= Deckers Creek =

High flow areas of Deckers Creek

Deckers Creek is a 24.6 mi tributary of the Monongahela River that runs through north-central West Virginia. It begins west of Arthurdale and flows southeast, then north, then northwest towards Morgantown, where it empties into the Monongahela River. The stream has been contaminated by various sources, though largely due to extractive resource mining and improper sewage disposal. Recently, a conservation effort has been launched and conditions are improving, as the area continues to develop for recreational purposes.

==Geography==
Deckers Creek is a major tributary of the Monongahela River with an approximate drainage area of 63 sqmi. The stream has its origin in Monongalia County at approximately 2100 ft. From there it meanders southeast into Preston County, passing through Arthurdale, where it turns north and flows to Masontown.

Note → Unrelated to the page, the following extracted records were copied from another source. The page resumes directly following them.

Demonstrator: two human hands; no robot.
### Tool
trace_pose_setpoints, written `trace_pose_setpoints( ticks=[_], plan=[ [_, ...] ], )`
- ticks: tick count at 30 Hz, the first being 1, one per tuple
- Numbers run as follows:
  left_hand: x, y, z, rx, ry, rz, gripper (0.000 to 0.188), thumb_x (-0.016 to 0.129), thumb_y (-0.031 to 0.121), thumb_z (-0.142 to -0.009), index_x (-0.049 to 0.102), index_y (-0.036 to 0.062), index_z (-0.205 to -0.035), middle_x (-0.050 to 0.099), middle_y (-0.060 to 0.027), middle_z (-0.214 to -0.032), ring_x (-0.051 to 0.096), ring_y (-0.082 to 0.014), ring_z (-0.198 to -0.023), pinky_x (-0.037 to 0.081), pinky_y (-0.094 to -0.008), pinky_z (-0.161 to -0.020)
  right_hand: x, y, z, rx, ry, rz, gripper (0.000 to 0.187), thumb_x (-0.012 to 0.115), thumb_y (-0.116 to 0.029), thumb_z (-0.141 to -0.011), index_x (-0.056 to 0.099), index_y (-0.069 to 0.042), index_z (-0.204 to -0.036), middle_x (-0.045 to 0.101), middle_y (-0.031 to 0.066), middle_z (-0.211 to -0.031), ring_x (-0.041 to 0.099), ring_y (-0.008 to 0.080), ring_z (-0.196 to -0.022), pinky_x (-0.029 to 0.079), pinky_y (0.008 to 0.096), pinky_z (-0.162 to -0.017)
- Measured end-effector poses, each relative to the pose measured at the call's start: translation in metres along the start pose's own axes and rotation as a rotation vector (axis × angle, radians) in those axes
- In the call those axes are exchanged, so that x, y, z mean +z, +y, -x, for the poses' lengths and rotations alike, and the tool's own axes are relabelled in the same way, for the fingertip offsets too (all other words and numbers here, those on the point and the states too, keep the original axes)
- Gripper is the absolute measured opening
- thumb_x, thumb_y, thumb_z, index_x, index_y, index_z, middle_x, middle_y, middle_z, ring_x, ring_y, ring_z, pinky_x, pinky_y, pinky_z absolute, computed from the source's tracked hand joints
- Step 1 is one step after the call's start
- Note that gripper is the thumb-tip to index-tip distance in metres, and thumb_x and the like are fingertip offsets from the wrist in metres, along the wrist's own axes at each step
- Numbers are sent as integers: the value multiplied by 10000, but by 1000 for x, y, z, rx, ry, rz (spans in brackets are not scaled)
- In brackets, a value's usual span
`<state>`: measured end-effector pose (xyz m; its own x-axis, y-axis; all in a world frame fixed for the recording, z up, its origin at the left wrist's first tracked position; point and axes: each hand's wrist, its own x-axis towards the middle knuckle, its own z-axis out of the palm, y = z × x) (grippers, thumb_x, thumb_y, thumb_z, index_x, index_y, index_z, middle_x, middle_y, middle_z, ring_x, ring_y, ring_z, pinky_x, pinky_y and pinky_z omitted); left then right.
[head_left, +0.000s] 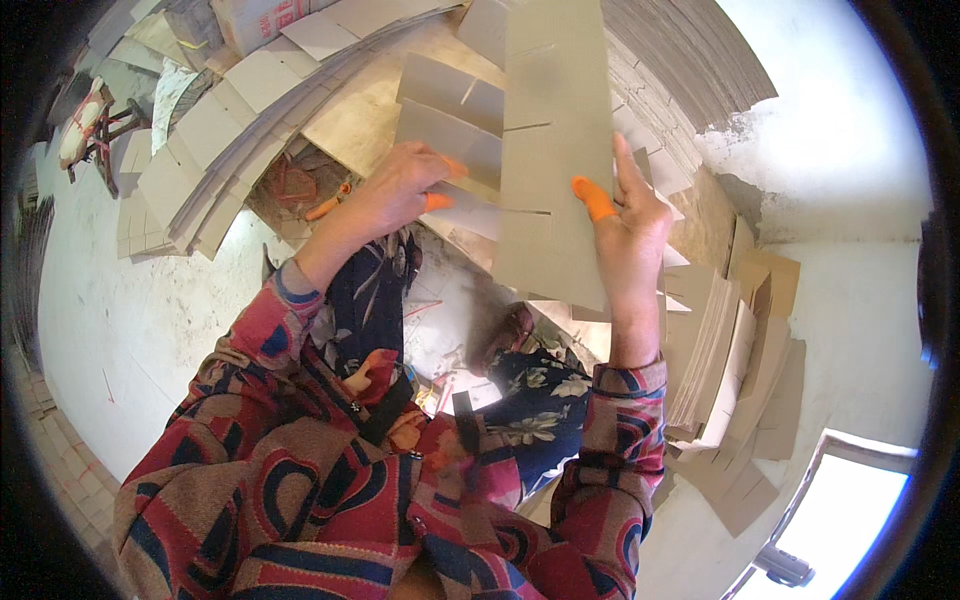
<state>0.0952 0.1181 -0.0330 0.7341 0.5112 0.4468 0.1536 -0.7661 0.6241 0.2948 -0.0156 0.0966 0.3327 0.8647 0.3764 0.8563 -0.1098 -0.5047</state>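
My right hand [632, 225] grips the right edge of a long grey-brown cardboard strip [553, 150] with short slits cut across it. Its thumb, in an orange finger cover, presses on the strip's face, and the fingers reach behind. To the left, my left hand [400, 190] is curled, with orange covers on thumb and forefinger, at the edge of a smaller cardboard piece [472, 214]. Exactly where its fingertips touch is partly hidden. More cardboard panels [450, 88] stand slantwise beside the strip's left edge.
Long stacks of flat cardboard [225, 125] curve along the far left, and another stack [690, 60] lies at the far right. Bundled cardboard sheets [715, 345] stand right of my forearm. An orange-handled tool [328, 203] lies in an open recess near my left wrist.
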Motion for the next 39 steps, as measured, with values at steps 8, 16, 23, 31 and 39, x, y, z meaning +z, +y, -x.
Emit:
trace_pose_setpoints(
  ticks=[8, 16, 23, 31, 39],
  plan=[
    [16, 4, -2, 41, 95, -17, 122, 712, 82, -699, 652, 40, -796, 609, -97, -707, 546, -283, -701, 440, -378, -656, 23, -9, -11, -56, -45, -10, 548, 709, 0, -752, 518, 40, -1264, 517, 112, -669, 424, 81, -619, 401, 226, -561],
    [18, -3, -1, 52, 78, 12, 63, 679, 55, -709, 631, 44, -747, 596, -86, -680, 548, -270, -686, 411, -364, -673, 27, -4, -17, -72, -73, -77, 537, 709, -11, -746, 524, 51, -1246, 572, 177, -724, 461, 96, -642, 433, 258, -581],
    [23, -7, -2, 74, 109, 5, 61, 680, 58, -703, 622, 52, -719, 590, -78, -667, 542, -275, -680, 401, -375, -648, 37, 0, -27, -117, -177, 17, 551, 703, -10, -731, 525, 23, -1251, 595, 256, -790, 550, 124, -627, 472, 303, -612],
    [24, -7, -5, 79, 140, -18, 83, 692, 39, -677, 634, 39, -736, 589, -96, -671, 537, -289, -683, 412, -389, -647, 76, 14, -37, -220, -254, 61, 507, 701, -13, -723, 548, 12, -1205, 568, 265, -757, 540, 374, -617, 461, 370, -588],
    [27, -9, -7, 83, 164, 15, 77, 691, 53, -689, 623, 52, -723, 585, -87, -649, 528, -286, -677, 404, -383, -648, 94, 18, -27, -189, -195, -1, 514, 697, -5, -731, 532, 34, -1216, 565, 292, -815, 573, 430, -706, 469, 411, -603]
  ],
)
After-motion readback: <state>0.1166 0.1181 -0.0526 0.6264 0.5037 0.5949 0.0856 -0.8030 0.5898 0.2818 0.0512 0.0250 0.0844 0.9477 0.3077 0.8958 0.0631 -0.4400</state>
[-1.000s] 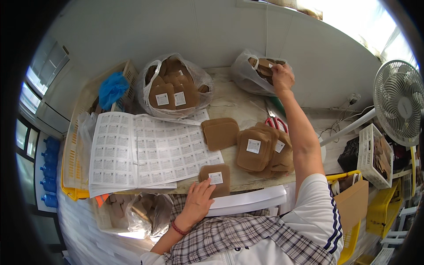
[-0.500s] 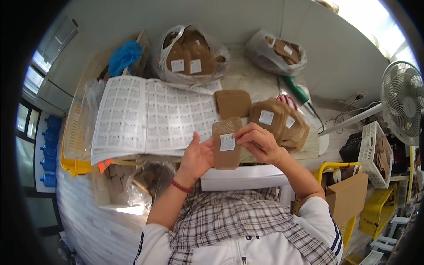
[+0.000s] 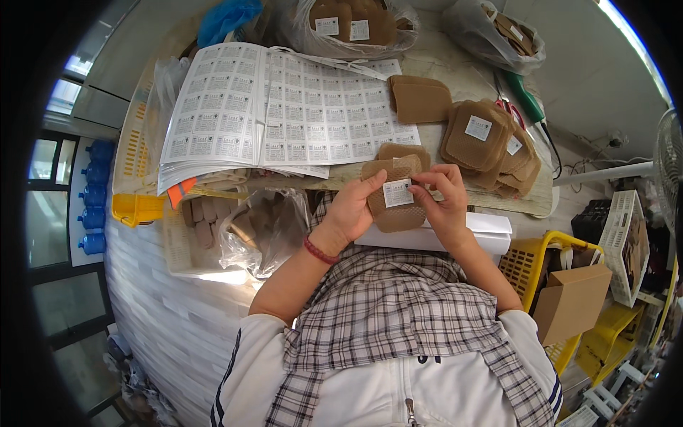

Here it turns sharply to the west and descends through a gorge back into Monongalia County and passes the community of Dellslow, then emptying into the Monongahela River in Morgantown, at an approximate elevation of 800 ft.

==Environmental issues==

Acid Mine Drainage in Deckers Creek near Morgantown, WV

Deckers Creek has been plagued with environmental issues surrounding the extractive resource industry of the region and improper sewage disposal for many years. The admittance of Acid mine drainage (AMD) into Deckers Creek by surface mining has been the biggest detractor to the quality of the water throughout the past 200 years, but specifically beginning in the early 20th century. A conservation effort beginning in the late 1990s, and spearheaded by the NPO "Friends of Deckers Creek", has focused community and regional attention on the area, and has been crucial in the restoration of water quality.

==Cultural history==
Deckers Creek was first settled by Europeans in the mid-18th century, by a group of colonists led by brothers Tobias, Garret, and John Decker, from which the creek's name is derived. Prior to the Decker settlement, the area had been inhabited by various Native American tribes for thousands of years. The Decker colony was short-lived due to Native American attacks, but the region was permanently inhabited by Europeans several years later. By the end of the 18th century, a burgeoning industry was developing along the creek, and by the late 19th century the B&O Railroad had been constructed along the creek's banks.

==Recreation==
Deckers Creek is the site of one of many former railroad grades developed by the Rails to Trails organization into a public recreation area used as a cycling and foot path. The trail was originally the site of the Morgantown and Kingwood Railroad. The rail trail is a popular recreational site in the area, and hosts a variety of events, such as an annual race, sponsored by Friends of Deckers Creek to promote environmental awareness in the watershed. Other recreational activities include popular swimming destinations near Greer, and in the spring the creek becomes a popular whitewater boating destination.